Still, Grant feels much work needs to be done. "The problems [of intercollegiate athletics] were identified repeatedly through the 20th century, with no solutions," she observes. "It's way beyond the tinkering stage."

Grant has never hesitated to speak forthrightly on this subject, and was characteristically direct during a phone conversation, excerpts of which follow:

Why do you say college sports are at a crossroads? Is something going to break if it isn't fixed?

I think the financial situation is really out of control. Let me give you an example. At Iowa State [University], 100 miles down the road, the men's basketball coaching salary was increased to $1.1 million [per year], a tremendous increase. Several weeks later, the school dropped two men's sports. If that doesn't raise a red flag, there's something wrong. The schools with the largest budgets are dropping sports, men's minor sports, and that's because the money poured into football and men's basketball over the last decade is unbelievable. [That's] a disgrace to an educational institution.

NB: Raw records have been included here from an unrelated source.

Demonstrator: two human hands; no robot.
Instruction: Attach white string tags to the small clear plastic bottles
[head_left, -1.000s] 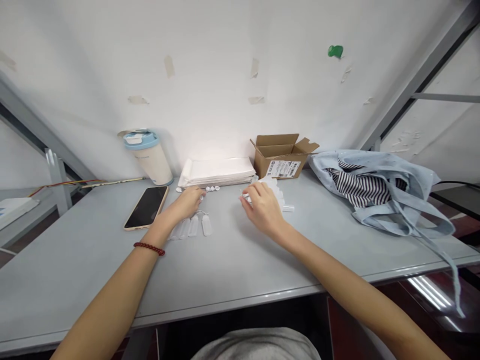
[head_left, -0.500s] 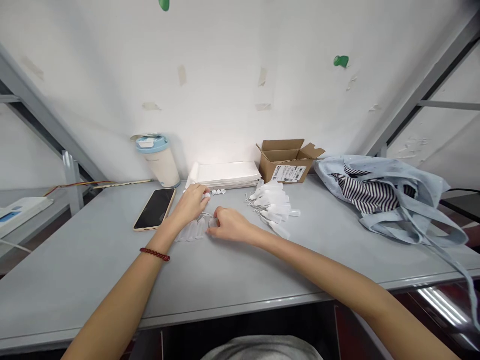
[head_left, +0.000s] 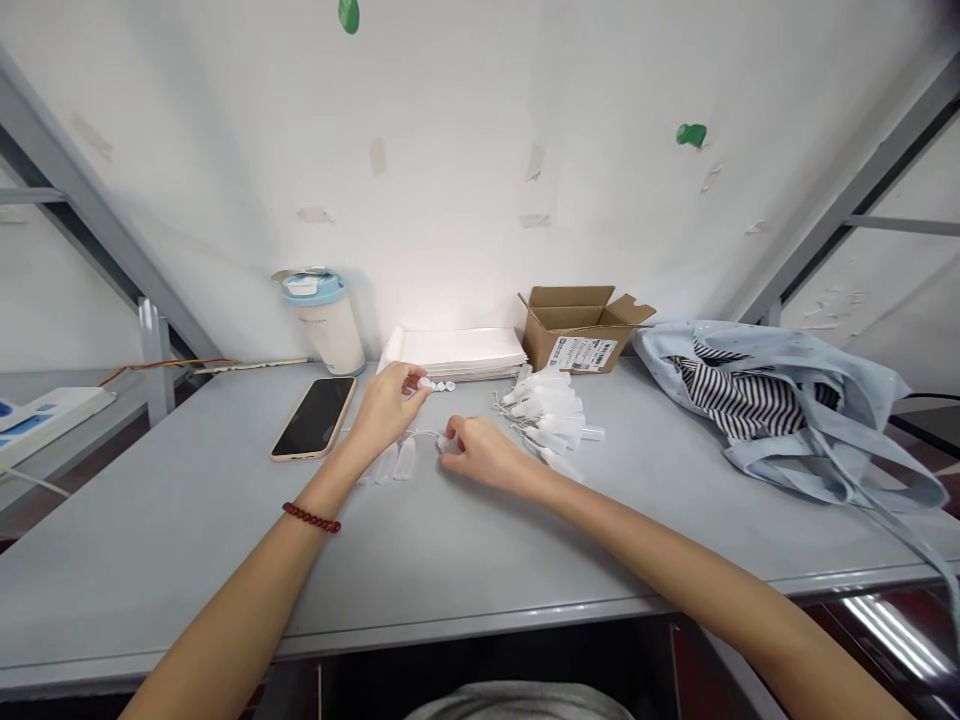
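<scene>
My right hand (head_left: pixel 484 455) pinched a small translucent plastic tag (head_left: pixel 444 444); my left hand (head_left: pixel 388 408) narrowed its fingers at small round white pieces (head_left: pixel 441 386), whether gripping I couldn't tell. More translucent tags (head_left: pixel 394 463) lay between, on the grey table (head_left: pixel 450 560).

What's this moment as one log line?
left hand: at white caps; right hand: at translucent piece, grip unclear; translucent pile: in front of open cardboard box; phone: lying flat

The head camera faces a wall (head_left: pixel 450 120), looking down across the table (head_left: pixel 450 560).
</scene>
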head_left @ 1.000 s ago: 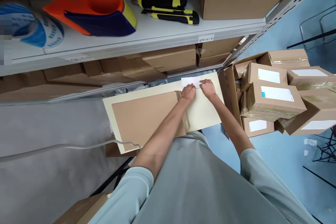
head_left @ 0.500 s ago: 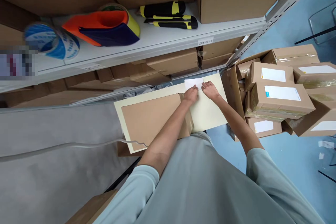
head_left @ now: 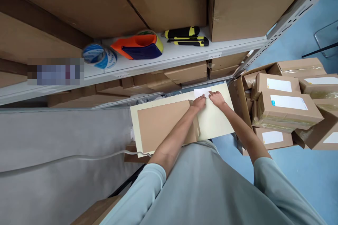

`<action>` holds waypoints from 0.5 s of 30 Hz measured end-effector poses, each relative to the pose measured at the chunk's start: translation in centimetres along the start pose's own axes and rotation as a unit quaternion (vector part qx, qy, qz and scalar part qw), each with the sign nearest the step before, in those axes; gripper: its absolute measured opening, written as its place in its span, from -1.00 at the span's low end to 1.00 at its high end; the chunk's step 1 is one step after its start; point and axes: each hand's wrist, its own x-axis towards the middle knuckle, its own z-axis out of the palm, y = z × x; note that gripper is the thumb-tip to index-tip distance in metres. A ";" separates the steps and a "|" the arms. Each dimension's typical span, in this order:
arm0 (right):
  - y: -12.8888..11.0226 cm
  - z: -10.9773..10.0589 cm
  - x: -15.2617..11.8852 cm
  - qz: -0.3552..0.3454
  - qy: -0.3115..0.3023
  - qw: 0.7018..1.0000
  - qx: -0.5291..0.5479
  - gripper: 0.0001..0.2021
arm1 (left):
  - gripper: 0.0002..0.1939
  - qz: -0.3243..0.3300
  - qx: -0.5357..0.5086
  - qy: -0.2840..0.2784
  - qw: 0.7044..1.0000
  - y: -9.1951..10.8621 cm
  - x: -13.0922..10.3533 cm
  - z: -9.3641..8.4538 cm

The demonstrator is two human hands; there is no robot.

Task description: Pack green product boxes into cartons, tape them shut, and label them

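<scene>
A white paper slip [head_left: 200,92] lies at the far edge of a cream board [head_left: 216,119]. My left hand [head_left: 199,103] has its fingers bent together at the slip's near edge. Just to the right, my right hand [head_left: 217,99] touches the slip's right end with its index finger; the other fingers are curled. Whether either hand pinches the paper is too small to tell. Beside my left hand and under my left forearm, a flat brown cardboard box [head_left: 161,121] rests on the left part of the board.
Above, a grey shelf [head_left: 185,54] holds blue-white tape [head_left: 99,56], an orange and blue tape dispenser [head_left: 138,46], black-yellow cutters [head_left: 188,41] and large boxes. At right stands an open carton [head_left: 239,103] of labelled boxes. A pale cable [head_left: 87,157] runs in from the left.
The camera view has shifted, so the shelf and board appear lower and further right. My right hand's index finger now looks more extended; both hands remain at the slip.
</scene>
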 end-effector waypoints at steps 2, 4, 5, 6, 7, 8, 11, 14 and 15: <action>0.0 -0.2 0.1 0.009 -0.009 1.000 0.002 -0.55 | -0.32 0.001 -0.004 0.001 1.000 0.0 -0.4 0.1; -0.1 -0.5 0.3 0.018 -0.016 1.000 0.003 -0.56 | -0.28 -0.001 -0.006 0.004 1.000 0.0 -0.7 0.1; -0.1 -0.7 0.3 0.020 -0.018 1.000 0.003 -0.56 | -0.27 -0.003 -0.007 0.007 1.000 0.1 -0.8 0.1; -0.2 -0.8 0.3 0.022 -0.018 1.000 0.003 -0.56 | -0.26 -0.006 -0.008 0.010 1.000 0.2 -1.0 0.1; -0.3 -1.0 0.3 0.022 -0.016 1.000 0.004 -0.56 | -0.26 -0.009 -0.009 0.014 1.000 0.3 -1.1 0.0; -0.4 -1.1 0.2 0.020 -0.013 1.000 0.005 -0.56 | -0.27 -0.011 -0.010 0.019 1.000 0.4 -1.2 0.0; -0.7 -1.5 -0.1 0.013 -0.002 1.000 0.010 -0.58 | -0.36 -0.016 -0.012 0.041 0.999 0.8 -1.6 -0.3; -1.0 -1.8 -0.6 0.020 0.016 1.000 0.017 -0.58 | -0.43 -0.019 -0.013 0.077 0.997 1.3 -2.0 -0.8; -1.1 -1.9 -0.8 0.024 0.025 0.999 0.019 -0.58 | -0.45 -0.021 -0.012 0.090 0.996 1.5 -2.1 -1.0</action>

What kinds of things do you suggest?

If you really want to reform athletics, consider banning all midweek competitions, and have events only on Friday evenings, Saturday, and Sunday. I would also ban all [off-season] "voluntary" practices, and suggest that a head coach make no more [salary] than the average full professor - and an assistant coach no more than an assistant professor.

Do you feel like women athletes are getting a fair shake at this point?

No, I don't. But that's not the NCAA's fault. That's the fault of the institutions. They say there's no money for gender equity, then turn around and give a million-dollar salary to one person.

So what you are saying is that revenue-generating sports, regardless of gender, are treated differently, right?

Absolutely. And the women's and the men's minor sports are the have-nots.

Since the so-called minor sports don't generate revenue, how is their existence justified?

We're not in athletics to make money. We're in athletics to help educate young people, and athletics is one of the best laboratories we will ever have to do that.

Besides coaching salaries, what else about college sports disturbs you?

Athlete recruiting. It should be thrown out the window, and we should start again. What is spent on recruiting is unbelievable, and in this day and age, with our technology, are you telling me that going off campus, goodness knows how many times, to see the same student, is the best system we can come up with?

Has sportsmanship changed much during your tenure?

Actually, I think it's getting better. We went through a very bad period with trash-talking, but there has been a concerted effort by athletic directors, and some influence by college presidents, to decide what is acceptable behavior.

What is your response to those who argue that college athletics are a public relations arm of the university?

I can buy that to a certain extent, so long as we are treating our student athletes as they ought to be treated, and we are keeping our athletic programs in perspective. In my opinion, though, we are not doing either right now.

Given this, why even try to change the atmosphere in college sports?

Because we in education have a responsibility to try to help society understand that in educational sport, winning is not the most important thing and losing is never failure. We can teach society that. I truly believe that, but we've got to believe it ourselves.